# What decodes the video, the player or tv?



## newguy1 (May 3, 2010)

Question: What decodes the video, the player or the tv? Is there an option to choose?

EDIT: Via HDMI.....


----------



## lcaillo (May 2, 2006)

Both, depending on what decoding you are talking about. Decoding from VC1 H.264, or MPEG2 to component is done in the player. Decoding to RGB from color difference signals is usually done in the display. Theoretically, it is possible to do color decoding in the source and transfer RGB over HDMI, but in consumer products this is usually not the case. Upconversion can usually be selected to be done in the player or the display.


----------



## newguy1 (May 3, 2010)

Thanks, that's kind of what I figured, for layman's terms that equals, the player decodes the disc and sends out the RGB signal, the tv interprets the RGB signal and makes a picture.

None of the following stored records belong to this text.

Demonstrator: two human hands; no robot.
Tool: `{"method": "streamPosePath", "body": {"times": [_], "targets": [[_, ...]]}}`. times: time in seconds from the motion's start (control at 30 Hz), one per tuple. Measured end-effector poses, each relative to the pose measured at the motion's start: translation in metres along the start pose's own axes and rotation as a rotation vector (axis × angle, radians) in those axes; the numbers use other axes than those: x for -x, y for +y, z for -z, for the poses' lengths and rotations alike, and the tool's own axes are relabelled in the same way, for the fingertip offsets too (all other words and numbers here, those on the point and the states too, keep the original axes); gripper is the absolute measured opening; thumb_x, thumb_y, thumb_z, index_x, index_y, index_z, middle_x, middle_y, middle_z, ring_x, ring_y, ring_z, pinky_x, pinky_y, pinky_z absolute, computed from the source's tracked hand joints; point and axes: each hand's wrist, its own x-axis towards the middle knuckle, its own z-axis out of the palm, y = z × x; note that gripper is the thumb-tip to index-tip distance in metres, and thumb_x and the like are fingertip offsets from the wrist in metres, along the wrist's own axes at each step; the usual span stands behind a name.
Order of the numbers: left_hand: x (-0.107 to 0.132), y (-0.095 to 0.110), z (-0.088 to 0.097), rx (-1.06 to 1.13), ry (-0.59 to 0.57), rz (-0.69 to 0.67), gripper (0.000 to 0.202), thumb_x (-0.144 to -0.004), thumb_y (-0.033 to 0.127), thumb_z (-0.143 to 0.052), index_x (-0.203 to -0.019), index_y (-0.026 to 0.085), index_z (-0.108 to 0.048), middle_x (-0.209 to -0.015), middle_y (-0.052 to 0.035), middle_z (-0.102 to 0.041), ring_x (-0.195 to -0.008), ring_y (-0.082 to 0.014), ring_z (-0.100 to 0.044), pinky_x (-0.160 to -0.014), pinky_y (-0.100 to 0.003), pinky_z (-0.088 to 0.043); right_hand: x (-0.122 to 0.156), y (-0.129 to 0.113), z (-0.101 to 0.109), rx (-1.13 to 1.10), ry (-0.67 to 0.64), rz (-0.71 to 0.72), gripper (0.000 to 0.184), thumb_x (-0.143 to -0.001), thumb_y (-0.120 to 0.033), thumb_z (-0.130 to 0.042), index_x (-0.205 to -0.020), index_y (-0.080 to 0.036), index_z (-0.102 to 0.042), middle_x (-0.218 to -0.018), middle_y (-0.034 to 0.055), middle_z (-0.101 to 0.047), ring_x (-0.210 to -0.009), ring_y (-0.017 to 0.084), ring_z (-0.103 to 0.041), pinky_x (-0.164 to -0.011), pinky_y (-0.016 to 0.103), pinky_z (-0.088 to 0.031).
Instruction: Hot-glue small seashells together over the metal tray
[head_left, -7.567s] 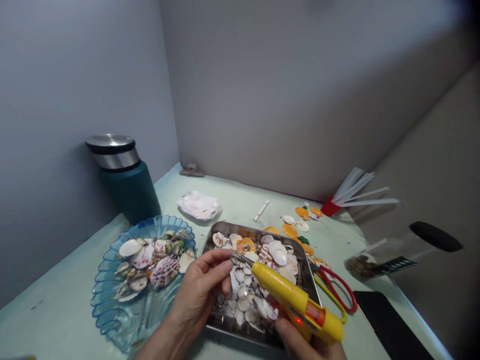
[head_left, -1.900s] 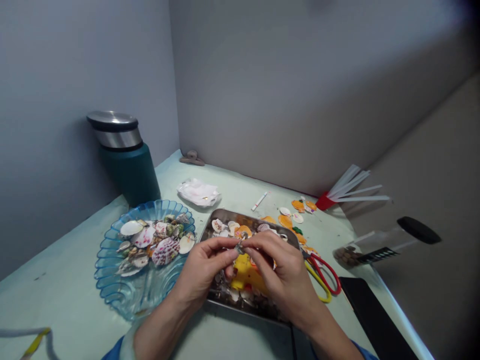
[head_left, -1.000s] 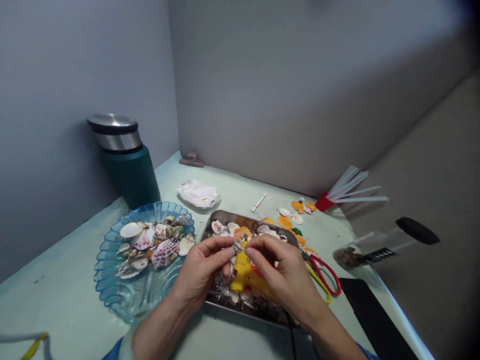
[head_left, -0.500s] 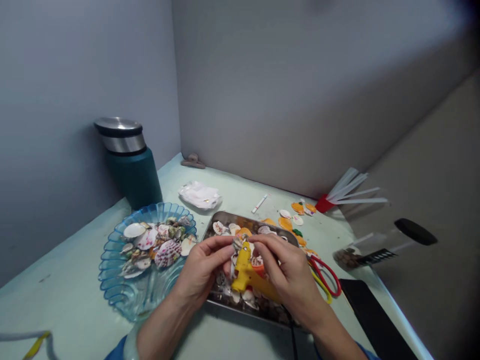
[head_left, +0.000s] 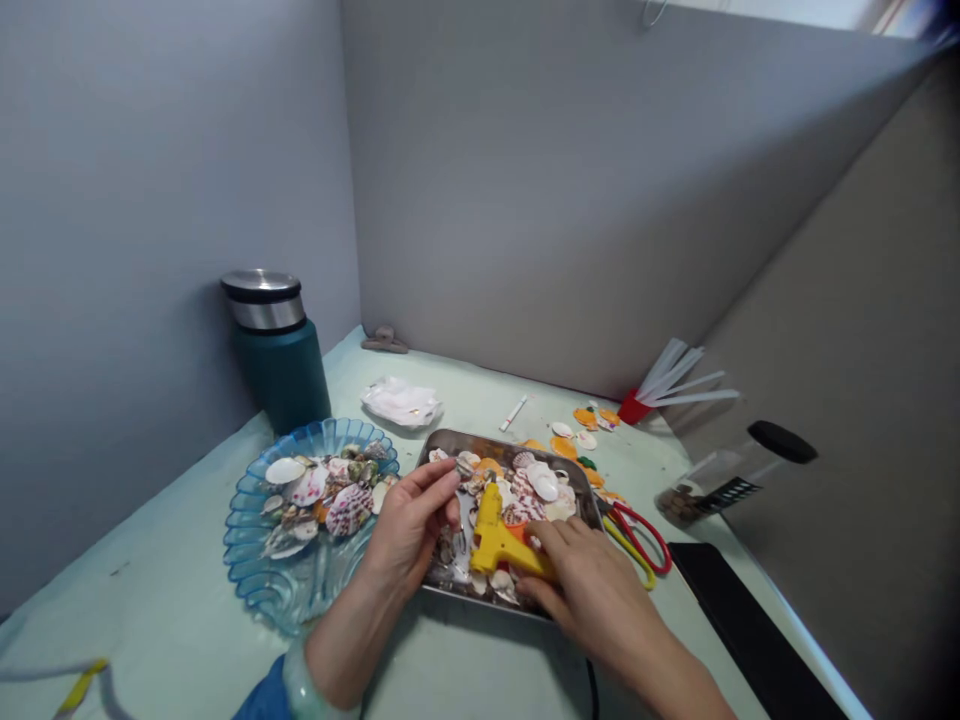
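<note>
Over the left part of a metal tray (head_left: 480, 600), my left hand (head_left: 409, 525) is closed, thumb and forefinger pinching what looks like a small shell (head_left: 463, 468). My right hand (head_left: 600, 590) has its fingers and thumb around the handle of a yellow hot glue gun (head_left: 495, 535). The gun lies over the shells in the tray, its nozzle pointing away from me. White, striped and orange shells (head_left: 544, 480) fill the tray around it. A black cord hangs below my right hand.
Left of the tray stands a blue scalloped dish (head_left: 247, 560) of shells, with a teal bottle (head_left: 281, 375) behind. Scissors (head_left: 645, 540), a black phone-like slab (head_left: 735, 620), a clear jar (head_left: 690, 495) and a red cup (head_left: 634, 408) of glue sticks sit right. A white packet (head_left: 401, 402) lies behind.
My right hand has drawn back from the small shell near my left fingers and moved down onto the glue gun's handle. My left hand stays closed nearby. The view has shifted slightly.
</note>
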Motion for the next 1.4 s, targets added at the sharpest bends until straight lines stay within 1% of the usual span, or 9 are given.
{"method": "streamPosePath", "body": {"times": [0.2,0.4,0.57,0.73,0.87,1.0,1.1,1.27,1.4], "targets": [[-0.001,0.000,0.001,-0.003,0.002,-0.038,0.030,-0.060,0.024,-0.084,-0.084,0.012,-0.070,-0.045,0.0046,-0.057,-0.040,-0.0056,-0.049,-0.042,-0.015,-0.039,0.001,0.012,-0.013,-0.228,0.121,0.041,0.031,-0.087,-0.020,-0.053,-0.118,-0.019,-0.060,-0.107,0.0130,-0.070,-0.096,0.030,-0.063,-0.082,0.043,-0.049],[-0.001,-0.001,0.002,0.002,0.008,-0.040,0.029,-0.061,0.025,-0.083,-0.084,0.012,-0.070,-0.044,0.0039,-0.057,-0.040,-0.0055,-0.047,-0.042,-0.015,-0.039,0.004,0.039,-0.003,-0.999,0.391,-0.199,0.041,-0.086,-0.049,-0.057,-0.115,-0.020,-0.063,-0.096,0.0073,-0.072,-0.087,0.024,-0.067,-0.072,0.030,-0.053],[-0.002,-0.001,0.001,-0.003,0.015,-0.027,0.029,-0.061,0.025,-0.083,-0.084,0.013,-0.071,-0.041,0.0040,-0.056,-0.039,-0.0053,-0.046,-0.041,-0.015,-0.037,0.000,0.027,-0.014,-1.179,0.383,-0.287,0.038,-0.070,-0.050,-0.075,-0.087,-0.016,-0.070,-0.072,0.0043,-0.068,-0.066,0.020,-0.060,-0.059,0.027,-0.050],[-0.003,-0.001,0.000,-0.022,0.029,0.007,0.027,-0.063,0.024,-0.082,-0.085,0.014,-0.070,-0.042,0.0045,-0.057,-0.039,-0.0050,-0.046,-0.042,-0.014,-0.037,0.005,0.013,-0.035,-1.407,0.200,-0.265,0.051,-0.079,-0.055,-0.066,-0.107,-0.012,-0.067,-0.045,-0.0072,-0.042,-0.039,0.008,-0.033,-0.039,0.021,-0.027],[-0.001,-0.002,-0.001,-0.028,0.037,0.032,0.026,-0.065,0.024,-0.080,-0.086,0.014,-0.069,-0.043,0.0049,-0.057,-0.039,-0.0046,-0.046,-0.042,-0.014,-0.035,0.008,0.023,-0.035,-1.310,0.212,-0.228,0.046,-0.082,-0.051,-0.063,-0.110,-0.015,-0.067,-0.051,-0.0033,-0.052,-0.043,0.011,-0.043,-0.041,0.022,-0.035],[0.000,-0.003,-0.001,-0.040,0.049,0.044,0.026,-0.066,0.024,-0.080,-0.087,0.014,-0.068,-0.044,0.0049,-0.057,-0.039,-0.0048,-0.046,-0.042,-0.014,-0.036,0.002,0.039,-0.025,-0.867,0.213,-0.113,0.030,-0.080,-0.035,-0.065,-0.105,-0.020,-0.070,-0.081,0.0066,-0.072,-0.072,0.024,-0.064,-0.063,0.029,-0.051],[0.000,-0.002,-0.001,-0.047,0.056,0.053,0.026,-0.065,0.024,-0.080,-0.086,0.014,-0.068,-0.044,0.0047,-0.056,-0.039,-0.0050,-0.046,-0.043,-0.015,-0.036,-0.002,0.041,-0.019,-0.708,0.257,-0.098,0.029,-0.083,-0.033,-0.060,-0.106,-0.018,-0.069,-0.088,0.0075,-0.074,-0.068,0.023,-0.065,-0.063,0.028,-0.053],[-0.001,-0.002,-0.001,-0.056,0.046,0.053,0.029,-0.064,0.024,-0.081,-0.088,0.014,-0.068,-0.043,0.0046,-0.056,-0.039,-0.0054,-0.046,-0.043,-0.015,-0.036,0.000,0.029,-0.013,-0.768,0.485,-0.209,0.027,-0.083,-0.042,-0.062,-0.093,-0.018,-0.071,-0.072,0.0048,-0.071,-0.064,0.022,-0.066,-0.057,0.026,-0.053],[0.000,-0.002,-0.001,-0.064,0.050,0.057,0.028,-0.065,0.025,-0.081,-0.087,0.014,-0.068,-0.042,0.0044,-0.057,-0.038,-0.0053,-0.046,-0.043,-0.015,-0.036,0.001,0.021,-0.011,-0.879,0.383,-0.206,0.027,-0.080,-0.044,-0.064,-0.083,-0.019,-0.072,-0.066,0.0044,-0.070,-0.062,0.024,-0.066,-0.055,0.030,-0.054]]}}
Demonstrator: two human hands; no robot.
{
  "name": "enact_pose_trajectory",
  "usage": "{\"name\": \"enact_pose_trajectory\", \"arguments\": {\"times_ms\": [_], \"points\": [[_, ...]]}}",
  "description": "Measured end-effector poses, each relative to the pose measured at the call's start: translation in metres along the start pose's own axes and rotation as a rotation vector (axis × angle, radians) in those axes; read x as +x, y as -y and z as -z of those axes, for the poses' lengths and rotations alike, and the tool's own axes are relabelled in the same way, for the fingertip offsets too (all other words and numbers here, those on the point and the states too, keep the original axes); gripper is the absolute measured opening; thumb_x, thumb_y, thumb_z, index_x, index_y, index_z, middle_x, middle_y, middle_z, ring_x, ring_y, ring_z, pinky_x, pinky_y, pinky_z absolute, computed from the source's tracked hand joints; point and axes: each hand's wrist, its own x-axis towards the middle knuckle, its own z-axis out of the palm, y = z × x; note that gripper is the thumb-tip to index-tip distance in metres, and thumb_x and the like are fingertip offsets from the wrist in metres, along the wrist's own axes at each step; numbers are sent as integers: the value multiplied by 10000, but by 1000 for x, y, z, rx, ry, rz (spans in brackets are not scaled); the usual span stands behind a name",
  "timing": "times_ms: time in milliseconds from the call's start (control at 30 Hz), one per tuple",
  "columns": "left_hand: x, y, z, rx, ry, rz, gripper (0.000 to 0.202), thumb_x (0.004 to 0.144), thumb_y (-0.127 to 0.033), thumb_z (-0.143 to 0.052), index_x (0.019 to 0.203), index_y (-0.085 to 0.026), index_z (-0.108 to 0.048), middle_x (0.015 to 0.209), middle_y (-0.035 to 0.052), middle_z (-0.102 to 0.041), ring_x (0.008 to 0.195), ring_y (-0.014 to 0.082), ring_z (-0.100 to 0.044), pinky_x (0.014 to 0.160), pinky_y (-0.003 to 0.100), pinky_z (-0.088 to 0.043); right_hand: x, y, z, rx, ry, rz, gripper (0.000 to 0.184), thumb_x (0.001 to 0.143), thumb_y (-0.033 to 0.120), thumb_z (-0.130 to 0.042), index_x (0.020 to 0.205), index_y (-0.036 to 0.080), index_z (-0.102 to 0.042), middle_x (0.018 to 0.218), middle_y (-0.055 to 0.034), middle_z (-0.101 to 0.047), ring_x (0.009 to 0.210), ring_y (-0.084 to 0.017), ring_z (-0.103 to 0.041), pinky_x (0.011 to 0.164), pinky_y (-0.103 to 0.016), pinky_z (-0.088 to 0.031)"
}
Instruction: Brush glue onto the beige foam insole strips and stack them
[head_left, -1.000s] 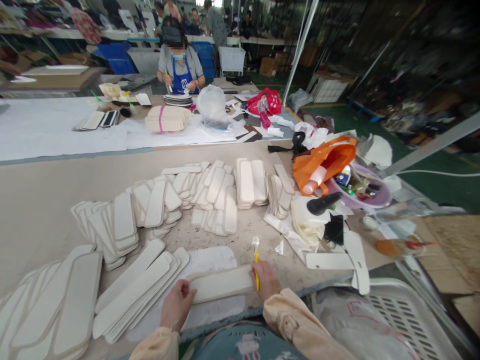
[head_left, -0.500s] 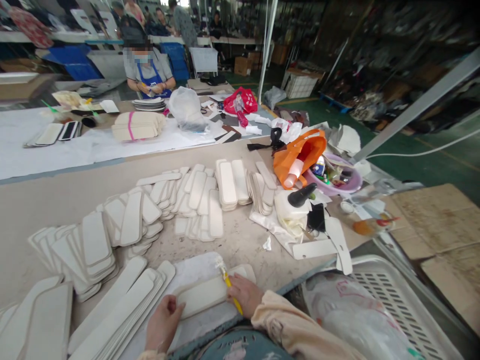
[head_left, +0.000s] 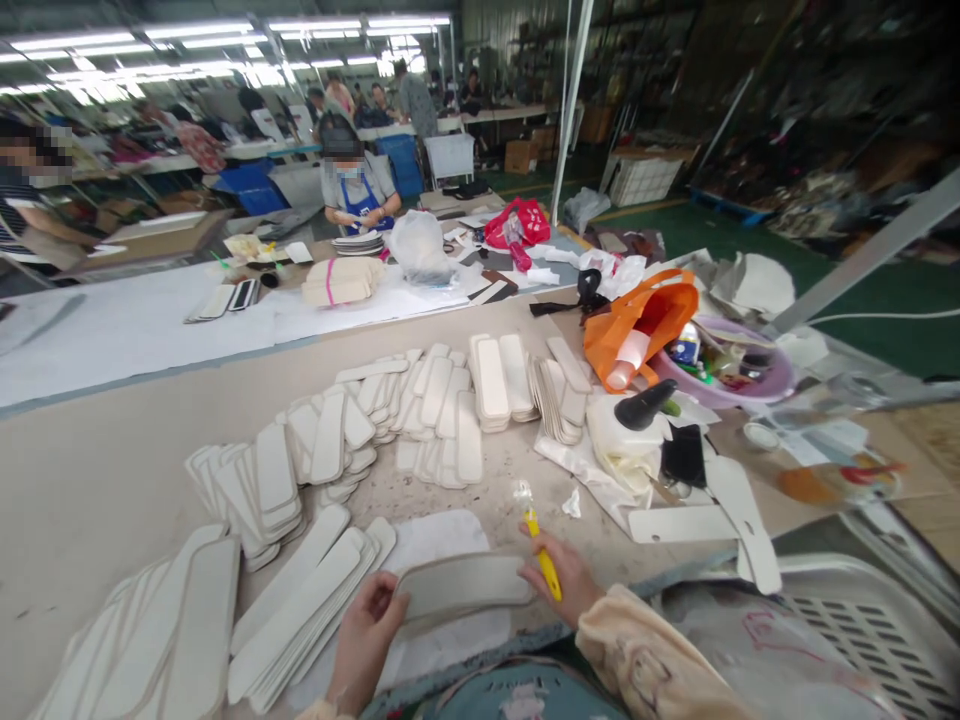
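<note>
While the left grip (head_left: pixel 369 628) pinches one end of a long pale strip (head_left: pixel 461 588), thumb on top, the right grip (head_left: pixel 568 580) is closed around a yellow-handled brush (head_left: pixel 543 548) and touches the strip's other end. The strip spans between both grips, bowed slightly above a white sheet (head_left: pixel 439 535) on the worktop (head_left: pixel 112 470). Just left of the left grip lies a fanned stack of strips (head_left: pixel 300 605). A white crate (head_left: pixel 832 620) sits right of the right grip.

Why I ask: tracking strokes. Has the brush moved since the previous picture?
Yes: the brush swung away from the strip, past the white sheet's far edge.
</note>
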Motion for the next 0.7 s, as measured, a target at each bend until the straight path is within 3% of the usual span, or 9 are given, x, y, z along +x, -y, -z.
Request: {"name": "enact_pose_trajectory", "arguments": {"times_ms": [67, 233, 367, 500, 600, 700], "points": [[-7, -31, -5, -117, 39, -33, 298, 674, -420, -698, 744, -190, -524, 686, -17, -544, 665, 143, -500, 591, 227, -393, 9, 16, 1, 124, 39, -32, 224, 808, 260, -606, 927, 239, -417, 1238, -111, -595, 1094, -231, -596, 879, -372, -484], [-19, -108, -18, -389, 128, -99, 294, 659, -366, -737, 719, -181, -516, 657, -28, -518, 596, 103, -446, 536, 211, -353, 36, 61, 8, 454, 142, -78, 334, 734, 258, -678, 894, 250, -385, 1220, -78, -607, 1128, -227, -566, 949, -355, -418], [-22, -151, -18, -539, 112, -79, 324, 600, -338, -761, 741, -192, -508, 615, -48, -519, 536, 92, -446, 491, 205, -337, 47, 83, 10, 651, 115, -92, 369, 642, 162, -703, 845, 241, -405, 999, 7, -657, 950, -184, -601, 840, -278, -436], [-17, -176, -12, -665, -12, -91, 317, 570, -306, -765, 741, -185, -527, 616, -52, -561, 541, 92, -495, 505, 199, -382, 47, 91, 7, 779, 18, -200, 340, 621, 196, -699, 775, 232, -398, 754, 65, -583, 662, -125, -537, 597, -212, -399], [-13, -184, -13, -755, -128, -129, 316, 567, -281, -757, 798, -171, -572, 667, -38, -600, 588, 103, -544, 559, 210, -441, 44, 96, 8, 876, -87, -266, 341, 653, 314, -705, 751, 234, -388, 687, 67, -559, 573, -112, -487, 536, -207, -366], [-13, -186, -22, -834, -172, -160, 316, 583, -263, -749, 842, -153, -606, 741, -2, -643, 651, 125, -589, 610, 228, -481, 43, 102, 12, 879, -186, -267, 410, 623, 399, -740, 730, 240, -378, 633, 69, -528, 527, -112, -455, 508, -213, -346]]}}
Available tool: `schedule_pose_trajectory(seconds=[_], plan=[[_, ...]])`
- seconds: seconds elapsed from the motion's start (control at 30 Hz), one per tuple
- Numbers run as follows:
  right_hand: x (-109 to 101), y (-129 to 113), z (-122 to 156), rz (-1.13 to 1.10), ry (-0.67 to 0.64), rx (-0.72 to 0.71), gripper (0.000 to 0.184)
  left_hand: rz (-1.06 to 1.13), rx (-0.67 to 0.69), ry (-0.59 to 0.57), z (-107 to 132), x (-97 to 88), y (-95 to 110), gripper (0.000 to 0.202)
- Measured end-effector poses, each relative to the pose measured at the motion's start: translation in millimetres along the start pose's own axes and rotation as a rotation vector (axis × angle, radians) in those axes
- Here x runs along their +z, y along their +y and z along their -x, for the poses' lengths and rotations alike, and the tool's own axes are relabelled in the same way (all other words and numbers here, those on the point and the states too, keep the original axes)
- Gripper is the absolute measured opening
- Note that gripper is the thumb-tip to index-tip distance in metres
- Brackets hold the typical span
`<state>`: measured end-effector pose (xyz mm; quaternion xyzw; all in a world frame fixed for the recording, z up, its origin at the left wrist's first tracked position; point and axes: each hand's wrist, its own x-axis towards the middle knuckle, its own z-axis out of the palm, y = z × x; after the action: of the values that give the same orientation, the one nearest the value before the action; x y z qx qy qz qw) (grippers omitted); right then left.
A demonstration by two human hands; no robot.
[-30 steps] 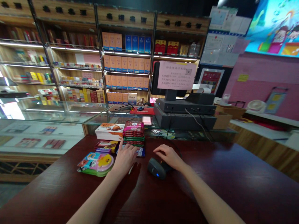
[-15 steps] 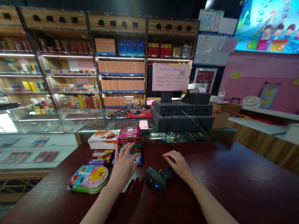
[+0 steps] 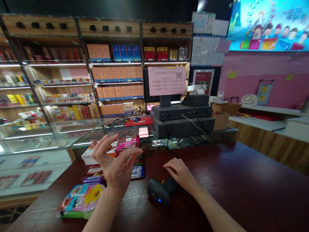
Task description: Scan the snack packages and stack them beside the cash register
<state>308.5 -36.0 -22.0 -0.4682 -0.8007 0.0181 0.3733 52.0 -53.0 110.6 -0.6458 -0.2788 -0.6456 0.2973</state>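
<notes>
duck packet: flat on the counter, at the left edge, colourful wrapper.
white box: behind the duck packet, lying flat, orange print on the lid.
left hand: held up above the counter, fingers spread wide, gripping nothing.
stack of bars: pink wrapper on top, just beside the white box, directly behind the fingertips of the left hand.
blue packet: flat at the foot of the stack of bars.
scanner: black, lying on the counter, small blue light at the head.
right hand: laid over the handle of the scanner, fingers loose and bent forward; impossible to tell if closed round it.
till: on the glass case behind the counter, well apart from both hands.
</notes>
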Motion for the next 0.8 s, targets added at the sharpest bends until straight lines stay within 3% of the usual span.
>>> schedule_pose_trajectory(seconds=[0.17, 0.3, 0.43, 0.63, 0.7, 0.8], plan=[[-2, -2, 0, -0.005, 0.014, -0.030, 0.015, 0.030, 0.013, 0.030, 1, 3.0, -1, 0.010], [-2, -4, 0, -0.008, 0.021, -0.029, 0.015, 0.022, -0.007, -0.033, 11, 9.2, -9, 0.010], [-2, -5, 0, -0.029, 0.011, 0.024, 0.015, 0.058, -0.086, -0.230, 43, 13.3, -13, 0.006], [0, -4, -6, -0.089, -0.008, 0.223, 0.017, 0.239, -0.111, -0.547, 108, 7.0, -27, 0.023], [0, -5, -14, -0.101, -0.019, 0.247, 0.017, 0.295, -0.128, -0.554, 119, 6.2, -33, 0.018], [-1, -8, -37, -0.094, -0.049, 0.211, 0.019, 0.319, -0.229, -0.473, 128, 8.7, -37, 0.010]])
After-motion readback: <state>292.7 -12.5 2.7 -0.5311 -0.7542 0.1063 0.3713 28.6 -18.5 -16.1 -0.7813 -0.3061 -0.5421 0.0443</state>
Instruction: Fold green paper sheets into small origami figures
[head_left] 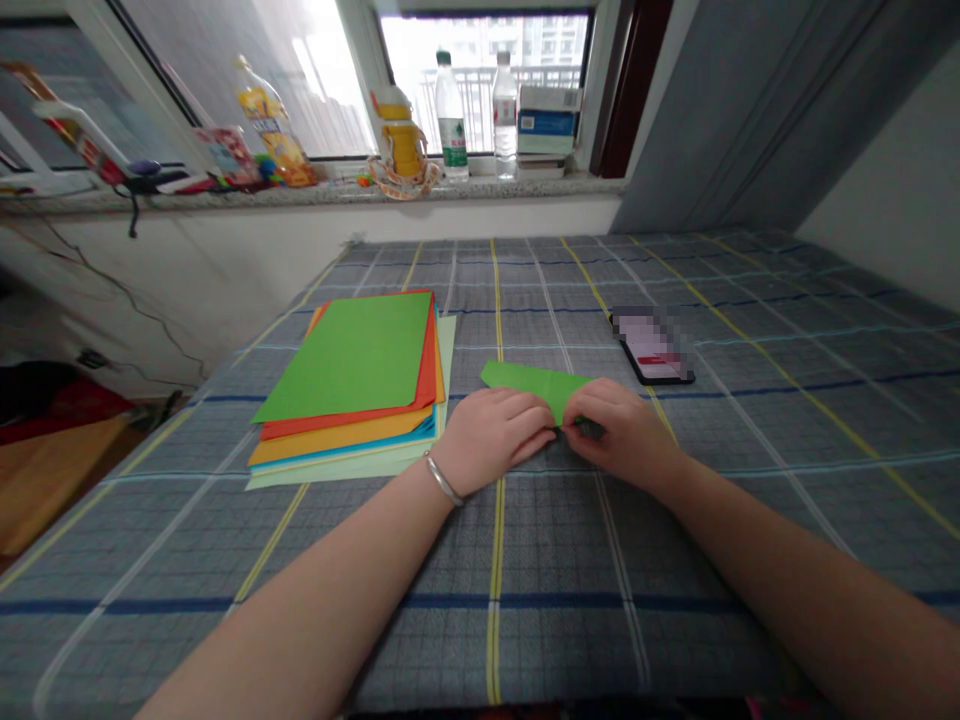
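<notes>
A: Where's the green paper (536, 390)?
B: On the checked cover (570, 620), beside the paper stack (345, 390).
A: Grips?
B: Right grip (619, 430) pinches it; left grip (491, 438) presses it flat, unclenched.

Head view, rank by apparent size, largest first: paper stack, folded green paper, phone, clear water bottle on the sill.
1. Stack of coloured paper, clearly largest.
2. Folded green paper and phone: they look alike, so no ranking.
3. Clear water bottle: looks slimmest, but it's farthest from the camera, so unsure.
</notes>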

End of the day, a cheap bluray player is a bad idea because it sends out a video stream. The audio doesn't really make a difference because the amp changes the 1's and 0's to audio. The video is changed from 1's to 0's by the bluray player, not the tv.


----------



## lcaillo (May 2, 2006)

Actually, the player takes bits encoded in one form and converts them to another, color difference signals that the color decoder in the display can then convert to RGB and output to the panel, still digital. Even a cheap blu ray player can look quite good. I use a Panasonic unit costing under $100 and it has as good a pix as any I have seen.

An amplifier takes the digital signal and converts it to analog to drive the speakers. There is much more to mess up in that process than in a blu ray player.

Nothing changes 1s to 0s, really. There are many conversions in digital processing, and many alterations to the signal in analog parts of a system.


----------